Work to be completed
The entries below contain a stretch that opens with the line containing "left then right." and closes with the line containing "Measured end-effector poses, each"; set down that stretch exactly, both ends included, and nothing else.

------------

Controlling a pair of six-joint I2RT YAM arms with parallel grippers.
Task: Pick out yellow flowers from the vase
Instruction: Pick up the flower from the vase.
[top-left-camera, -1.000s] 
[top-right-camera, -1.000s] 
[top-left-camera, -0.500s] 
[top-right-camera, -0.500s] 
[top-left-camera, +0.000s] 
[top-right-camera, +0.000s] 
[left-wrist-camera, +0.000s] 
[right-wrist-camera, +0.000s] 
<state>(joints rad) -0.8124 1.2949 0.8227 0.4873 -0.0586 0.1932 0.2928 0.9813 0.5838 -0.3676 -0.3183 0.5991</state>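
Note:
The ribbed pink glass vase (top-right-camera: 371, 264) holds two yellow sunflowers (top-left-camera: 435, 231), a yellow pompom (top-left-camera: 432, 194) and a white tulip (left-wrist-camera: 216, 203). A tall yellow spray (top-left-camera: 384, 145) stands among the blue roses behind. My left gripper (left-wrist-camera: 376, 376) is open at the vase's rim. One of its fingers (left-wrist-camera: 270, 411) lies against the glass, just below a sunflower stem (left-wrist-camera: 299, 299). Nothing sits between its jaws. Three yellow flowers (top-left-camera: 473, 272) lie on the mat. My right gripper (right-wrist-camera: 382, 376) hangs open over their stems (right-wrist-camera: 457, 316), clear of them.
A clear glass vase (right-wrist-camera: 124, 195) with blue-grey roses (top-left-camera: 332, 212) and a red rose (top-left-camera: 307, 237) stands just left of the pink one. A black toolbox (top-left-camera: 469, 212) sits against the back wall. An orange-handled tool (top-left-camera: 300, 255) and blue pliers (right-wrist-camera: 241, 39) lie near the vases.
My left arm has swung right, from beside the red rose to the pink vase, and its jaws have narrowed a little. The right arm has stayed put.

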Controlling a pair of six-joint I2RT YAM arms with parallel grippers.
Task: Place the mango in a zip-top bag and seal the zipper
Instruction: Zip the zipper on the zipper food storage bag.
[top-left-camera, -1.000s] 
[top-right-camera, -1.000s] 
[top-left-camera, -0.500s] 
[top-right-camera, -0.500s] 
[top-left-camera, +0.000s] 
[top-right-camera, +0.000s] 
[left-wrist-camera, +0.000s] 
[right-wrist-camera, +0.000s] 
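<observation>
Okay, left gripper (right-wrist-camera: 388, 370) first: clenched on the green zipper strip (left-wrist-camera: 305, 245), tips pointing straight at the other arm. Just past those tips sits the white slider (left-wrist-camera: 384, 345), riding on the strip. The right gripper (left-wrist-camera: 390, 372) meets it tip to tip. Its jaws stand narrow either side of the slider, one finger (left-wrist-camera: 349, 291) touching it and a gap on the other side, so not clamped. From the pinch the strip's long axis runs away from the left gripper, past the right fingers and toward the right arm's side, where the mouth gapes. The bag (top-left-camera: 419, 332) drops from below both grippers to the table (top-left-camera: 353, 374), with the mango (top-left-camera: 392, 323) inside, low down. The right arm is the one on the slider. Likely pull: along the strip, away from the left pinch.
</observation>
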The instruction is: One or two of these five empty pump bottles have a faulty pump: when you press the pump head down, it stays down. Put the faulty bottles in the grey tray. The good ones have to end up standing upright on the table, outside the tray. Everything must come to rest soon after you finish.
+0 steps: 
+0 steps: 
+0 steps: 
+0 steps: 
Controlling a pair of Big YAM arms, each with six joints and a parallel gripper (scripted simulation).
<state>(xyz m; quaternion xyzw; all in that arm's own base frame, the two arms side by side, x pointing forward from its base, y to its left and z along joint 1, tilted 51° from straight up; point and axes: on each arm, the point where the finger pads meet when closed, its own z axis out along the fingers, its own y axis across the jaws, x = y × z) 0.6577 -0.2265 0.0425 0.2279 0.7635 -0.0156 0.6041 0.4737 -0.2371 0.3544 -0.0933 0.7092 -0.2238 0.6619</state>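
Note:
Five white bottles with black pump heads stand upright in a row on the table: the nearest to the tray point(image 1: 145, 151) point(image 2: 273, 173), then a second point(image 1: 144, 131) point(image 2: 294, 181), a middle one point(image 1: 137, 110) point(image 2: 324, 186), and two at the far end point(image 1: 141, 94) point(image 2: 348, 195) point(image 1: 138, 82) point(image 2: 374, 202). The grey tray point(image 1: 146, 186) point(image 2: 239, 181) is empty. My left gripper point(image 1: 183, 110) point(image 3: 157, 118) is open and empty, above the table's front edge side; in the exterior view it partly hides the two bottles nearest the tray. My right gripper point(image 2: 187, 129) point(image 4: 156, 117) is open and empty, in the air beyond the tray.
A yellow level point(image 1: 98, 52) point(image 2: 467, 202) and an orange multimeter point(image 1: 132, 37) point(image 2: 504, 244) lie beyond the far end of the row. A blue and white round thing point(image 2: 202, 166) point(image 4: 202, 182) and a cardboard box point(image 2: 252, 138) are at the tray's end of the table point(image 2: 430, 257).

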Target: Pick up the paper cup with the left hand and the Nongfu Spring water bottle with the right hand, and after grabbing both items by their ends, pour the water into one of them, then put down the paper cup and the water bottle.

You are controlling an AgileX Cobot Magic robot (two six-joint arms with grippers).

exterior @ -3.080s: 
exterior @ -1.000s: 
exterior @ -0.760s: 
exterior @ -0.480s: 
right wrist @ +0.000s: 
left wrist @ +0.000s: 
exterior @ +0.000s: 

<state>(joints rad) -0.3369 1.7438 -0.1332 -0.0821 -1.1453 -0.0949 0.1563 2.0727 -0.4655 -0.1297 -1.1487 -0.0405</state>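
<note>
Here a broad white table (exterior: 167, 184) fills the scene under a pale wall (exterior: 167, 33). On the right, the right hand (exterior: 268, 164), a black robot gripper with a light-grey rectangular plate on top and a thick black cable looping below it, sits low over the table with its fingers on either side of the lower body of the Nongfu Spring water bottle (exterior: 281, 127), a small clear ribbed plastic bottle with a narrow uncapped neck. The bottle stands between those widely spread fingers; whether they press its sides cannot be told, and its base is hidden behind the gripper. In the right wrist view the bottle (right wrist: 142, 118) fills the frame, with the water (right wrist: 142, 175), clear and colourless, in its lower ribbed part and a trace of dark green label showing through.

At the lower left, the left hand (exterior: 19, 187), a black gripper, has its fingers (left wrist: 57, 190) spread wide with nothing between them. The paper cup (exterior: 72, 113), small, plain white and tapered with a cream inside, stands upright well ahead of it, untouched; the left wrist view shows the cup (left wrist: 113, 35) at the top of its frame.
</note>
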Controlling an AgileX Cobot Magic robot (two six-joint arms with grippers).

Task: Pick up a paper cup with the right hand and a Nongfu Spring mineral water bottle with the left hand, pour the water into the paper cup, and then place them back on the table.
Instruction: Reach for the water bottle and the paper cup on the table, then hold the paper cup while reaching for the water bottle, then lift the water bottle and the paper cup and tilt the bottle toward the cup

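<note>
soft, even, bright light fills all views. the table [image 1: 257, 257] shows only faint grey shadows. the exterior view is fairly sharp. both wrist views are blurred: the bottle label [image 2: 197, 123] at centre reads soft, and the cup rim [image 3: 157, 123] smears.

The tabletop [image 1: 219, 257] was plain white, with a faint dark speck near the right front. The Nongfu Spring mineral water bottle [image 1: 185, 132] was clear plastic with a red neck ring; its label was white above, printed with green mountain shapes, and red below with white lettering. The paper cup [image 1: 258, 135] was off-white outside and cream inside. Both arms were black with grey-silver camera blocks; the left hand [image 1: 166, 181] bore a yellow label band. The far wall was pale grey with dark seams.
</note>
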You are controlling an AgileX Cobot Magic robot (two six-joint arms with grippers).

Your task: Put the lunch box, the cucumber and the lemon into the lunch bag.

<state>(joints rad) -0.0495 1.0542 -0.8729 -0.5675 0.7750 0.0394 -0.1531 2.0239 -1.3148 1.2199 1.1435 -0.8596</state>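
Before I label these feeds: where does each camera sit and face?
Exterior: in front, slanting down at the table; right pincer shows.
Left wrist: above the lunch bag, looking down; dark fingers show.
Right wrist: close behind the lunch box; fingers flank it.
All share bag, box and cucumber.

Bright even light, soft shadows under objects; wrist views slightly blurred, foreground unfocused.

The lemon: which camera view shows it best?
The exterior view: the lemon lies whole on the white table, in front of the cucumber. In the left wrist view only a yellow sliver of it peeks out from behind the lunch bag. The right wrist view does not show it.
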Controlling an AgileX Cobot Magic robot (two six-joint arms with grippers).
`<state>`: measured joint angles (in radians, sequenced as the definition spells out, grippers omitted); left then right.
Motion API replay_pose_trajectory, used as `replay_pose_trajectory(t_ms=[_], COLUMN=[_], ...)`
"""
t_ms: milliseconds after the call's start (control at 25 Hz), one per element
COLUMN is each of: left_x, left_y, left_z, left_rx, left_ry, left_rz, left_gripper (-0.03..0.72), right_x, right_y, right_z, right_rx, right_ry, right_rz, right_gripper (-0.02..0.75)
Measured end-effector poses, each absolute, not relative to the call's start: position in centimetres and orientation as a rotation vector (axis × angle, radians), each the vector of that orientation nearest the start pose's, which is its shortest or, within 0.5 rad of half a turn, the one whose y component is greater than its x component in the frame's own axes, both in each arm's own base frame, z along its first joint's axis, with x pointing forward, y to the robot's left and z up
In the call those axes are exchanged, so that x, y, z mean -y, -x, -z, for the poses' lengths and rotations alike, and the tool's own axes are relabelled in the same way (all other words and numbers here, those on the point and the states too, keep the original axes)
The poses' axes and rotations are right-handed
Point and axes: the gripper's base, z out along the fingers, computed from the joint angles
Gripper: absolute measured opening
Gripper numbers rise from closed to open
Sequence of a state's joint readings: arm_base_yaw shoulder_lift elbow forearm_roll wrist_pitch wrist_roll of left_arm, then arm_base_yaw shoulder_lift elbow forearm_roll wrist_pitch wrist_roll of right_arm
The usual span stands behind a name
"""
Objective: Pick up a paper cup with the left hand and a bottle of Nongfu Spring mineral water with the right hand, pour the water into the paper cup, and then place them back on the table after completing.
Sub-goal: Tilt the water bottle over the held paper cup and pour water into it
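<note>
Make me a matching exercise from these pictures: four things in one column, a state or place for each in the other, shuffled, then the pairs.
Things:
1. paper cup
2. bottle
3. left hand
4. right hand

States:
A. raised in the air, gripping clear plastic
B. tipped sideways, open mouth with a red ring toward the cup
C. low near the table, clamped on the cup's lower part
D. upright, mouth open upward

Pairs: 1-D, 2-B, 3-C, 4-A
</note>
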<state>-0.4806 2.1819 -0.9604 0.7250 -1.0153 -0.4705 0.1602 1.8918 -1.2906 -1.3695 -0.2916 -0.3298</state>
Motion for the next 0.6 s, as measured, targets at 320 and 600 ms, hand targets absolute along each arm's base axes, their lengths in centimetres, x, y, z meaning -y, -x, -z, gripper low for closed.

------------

Task response
`<state>`: measured joint angles (in radians, sequenced as the definition spells out, grippers omitted); left then right.
Motion API replay_pose_trajectory, used as `replay_pose_trajectory(t_ms=[_], COLUMN=[_], ...)`
"""
t_ms: milliseconds after the call's start (control at 25 Hz), one per element
COLUMN is each of: left_x, left_y, left_z, left_rx, left_ry, left_rz, left_gripper (-0.03..0.72), right_x, right_y, right_z, right_rx, right_ry, right_rz, right_gripper (-0.02..0.75)
Measured end-effector poses, each absolute, not relative to the call's start: position in centimetres and orientation as a rotation vector (axis × angle, radians), each the vector of that orientation nearest the start pose's, which is its shortest or, within 0.5 rad of half a turn, the one whose y component is greater than its x component in the frame's own axes, both in each arm's own base frame, z along its first joint's axis, with x pointing forward, y to the robot's left and z up

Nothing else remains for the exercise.